> Work item: This exercise asks for every record to be output again exactly.

━━━━━ Source material

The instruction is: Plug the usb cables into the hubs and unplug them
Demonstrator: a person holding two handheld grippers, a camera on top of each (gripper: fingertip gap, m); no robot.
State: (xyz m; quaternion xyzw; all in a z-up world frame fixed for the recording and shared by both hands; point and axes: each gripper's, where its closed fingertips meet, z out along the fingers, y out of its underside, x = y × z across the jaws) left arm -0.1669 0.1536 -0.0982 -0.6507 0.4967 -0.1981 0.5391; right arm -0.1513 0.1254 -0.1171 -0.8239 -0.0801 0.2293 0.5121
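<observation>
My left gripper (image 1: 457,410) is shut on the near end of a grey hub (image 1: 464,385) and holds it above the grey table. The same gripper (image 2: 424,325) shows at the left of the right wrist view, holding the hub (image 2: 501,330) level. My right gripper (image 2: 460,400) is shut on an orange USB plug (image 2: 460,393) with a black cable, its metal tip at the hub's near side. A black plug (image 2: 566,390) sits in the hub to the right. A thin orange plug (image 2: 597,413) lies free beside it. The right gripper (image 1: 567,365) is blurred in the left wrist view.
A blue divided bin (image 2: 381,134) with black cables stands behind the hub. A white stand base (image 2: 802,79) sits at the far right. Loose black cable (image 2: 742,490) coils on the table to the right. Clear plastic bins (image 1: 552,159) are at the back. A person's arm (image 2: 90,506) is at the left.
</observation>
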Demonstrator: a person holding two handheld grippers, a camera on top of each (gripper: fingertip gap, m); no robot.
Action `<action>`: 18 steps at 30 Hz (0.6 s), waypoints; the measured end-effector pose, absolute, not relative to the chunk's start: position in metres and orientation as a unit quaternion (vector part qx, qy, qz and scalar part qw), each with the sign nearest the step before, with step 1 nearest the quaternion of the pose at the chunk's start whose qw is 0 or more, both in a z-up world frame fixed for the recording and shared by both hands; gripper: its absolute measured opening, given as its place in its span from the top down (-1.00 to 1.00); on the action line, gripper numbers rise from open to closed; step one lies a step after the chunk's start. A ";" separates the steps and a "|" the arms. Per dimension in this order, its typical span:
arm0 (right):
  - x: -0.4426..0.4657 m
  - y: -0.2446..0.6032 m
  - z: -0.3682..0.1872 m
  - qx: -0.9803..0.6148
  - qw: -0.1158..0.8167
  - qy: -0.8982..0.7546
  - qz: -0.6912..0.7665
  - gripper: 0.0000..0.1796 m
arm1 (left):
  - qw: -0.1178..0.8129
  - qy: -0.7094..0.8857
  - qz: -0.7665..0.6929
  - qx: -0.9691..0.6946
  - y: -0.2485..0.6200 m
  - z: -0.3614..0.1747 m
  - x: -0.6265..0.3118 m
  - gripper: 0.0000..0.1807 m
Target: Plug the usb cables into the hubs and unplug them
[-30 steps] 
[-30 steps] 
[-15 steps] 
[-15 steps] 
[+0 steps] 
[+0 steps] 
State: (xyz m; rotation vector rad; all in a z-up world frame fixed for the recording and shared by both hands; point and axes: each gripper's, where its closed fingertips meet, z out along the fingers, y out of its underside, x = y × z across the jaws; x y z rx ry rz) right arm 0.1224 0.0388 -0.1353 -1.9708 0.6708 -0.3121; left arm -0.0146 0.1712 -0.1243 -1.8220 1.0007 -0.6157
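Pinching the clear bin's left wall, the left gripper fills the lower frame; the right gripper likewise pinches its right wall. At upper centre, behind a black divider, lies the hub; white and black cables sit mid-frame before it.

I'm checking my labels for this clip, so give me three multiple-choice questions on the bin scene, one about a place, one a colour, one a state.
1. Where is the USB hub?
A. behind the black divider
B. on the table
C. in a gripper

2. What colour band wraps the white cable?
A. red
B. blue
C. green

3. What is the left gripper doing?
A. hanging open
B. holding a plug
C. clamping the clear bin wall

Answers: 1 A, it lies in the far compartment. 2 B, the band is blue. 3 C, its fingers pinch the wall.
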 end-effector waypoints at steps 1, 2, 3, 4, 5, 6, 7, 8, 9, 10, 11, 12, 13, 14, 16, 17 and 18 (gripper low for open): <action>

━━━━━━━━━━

> Completed exercise:
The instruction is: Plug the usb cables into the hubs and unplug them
Demonstrator: a person holding two handheld grippers, a camera on top of each (gripper: fingertip gap, m); no robot.
State: (xyz m; quaternion xyzw; all in a z-up world frame fixed for the recording and shared by both hands; point and axes: each gripper's, where its closed fingertips meet, z out along the fingers, y out of its underside, x = y × z across the jaws) left arm -0.1669 0.1536 -0.0982 -0.6507 0.4967 -0.1981 0.5391; right arm -0.1513 0.1254 -0.1171 -0.8239 -0.0801 0.2293 0.5121
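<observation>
My left gripper (image 1: 457,410) is shut on the near end of a grey hub (image 1: 464,385) and holds it above the grey table. The same gripper (image 2: 424,325) shows at the left of the right wrist view, holding the hub (image 2: 501,330) level. My right gripper (image 2: 460,400) is shut on an orange USB plug (image 2: 460,393) with a black cable, its metal tip at the hub's near side. A black plug (image 2: 566,390) sits in the hub to the right. A thin orange plug (image 2: 597,413) lies free beside it. The right gripper (image 1: 567,365) is blurred in the left wrist view.
A blue divided bin (image 2: 381,134) with black cables stands behind the hub. A white stand base (image 2: 802,79) sits at the far right. Loose black cable (image 2: 742,490) coils on the table to the right. Clear plastic bins (image 1: 552,159) are at the back. A person's arm (image 2: 90,506) is at the left.
</observation>
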Demonstrator: a person holding two handheld grippers, a camera on top of each (gripper: fingertip gap, m); no robot.
Action `<action>`: 18 steps at 30 Hz (0.6 s), waypoints; the measured end-effector pose, absolute, not relative to the chunk's start: position in metres and orientation as a unit quaternion (vector part qx, qy, qz and scalar part qw), each with the sign nearest the step before, with step 1 nearest the quaternion of the pose at the chunk's start whose qw is 0 or more, both in a z-up world frame fixed for the recording and shared by both hands; gripper: its absolute measured opening, given as its place in its span from the top down (-1.00 to 1.00); on the action line, gripper numbers rise from open to closed; step one lies a step after the chunk's start. A ";" separates the steps and a "|" the arms. Per dimension in this order, its typical span:
arm0 (right):
  - x: -0.4426..0.4657 m
  - y: -0.2446..0.6032 m
  - z: -0.3682..0.1872 m
  - qx: -0.9803..0.6148
  - qw: -0.1158..0.8167
  - qy: -0.8982..0.7546
  - qz: -0.6912..0.7665
  - gripper: 0.0000..0.1796 m
arm1 (left):
  - qw: -0.1178..0.8129
  - qy: -0.7094..0.8857
  - qz: -0.7665..0.6929
  - qx: -0.9691..0.6946
  - y: -0.2485..0.6200 m
  - z: -0.3614..0.1747 m
  - x: -0.6265..0.3118 m
  - gripper: 0.0000..0.1807 m
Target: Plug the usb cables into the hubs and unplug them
[-30 steps] 
[-30 steps] 
[-15 steps] 
[-15 steps] 
[+0 steps] 
[+0 steps] 
State: (xyz m; rotation vector rad; all in a z-up world frame fixed for the recording and shared by both hands; point and axes: each gripper's, where its closed fingertips meet, z out along the fingers, y out of its underside, x = y × z across the jaws; x y z rx ry rz) right arm 0.1224 0.0388 -0.1353 -1.9708 0.6708 -0.3121; left arm -0.0146 0.1712 -0.1243 -1.8220 1.0007 -0.6157
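Pinching the clear bin's left wall, the left gripper fills the lower frame; the right gripper likewise pinches its right wall. At upper centre, behind a black divider, lies the hub; white and black cables sit mid-frame before it.

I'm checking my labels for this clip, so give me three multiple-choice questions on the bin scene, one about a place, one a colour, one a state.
1. Where is the USB hub?
A. behind the black divider
B. on the table
C. in a gripper

2. What colour band wraps the white cable?
A. red
B. blue
C. green

3. What is the left gripper doing?
A. hanging open
B. holding a plug
C. clamping the clear bin wall

Answers: 1 A, it lies in the far compartment. 2 B, the band is blue. 3 C, its fingers pinch the wall.
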 end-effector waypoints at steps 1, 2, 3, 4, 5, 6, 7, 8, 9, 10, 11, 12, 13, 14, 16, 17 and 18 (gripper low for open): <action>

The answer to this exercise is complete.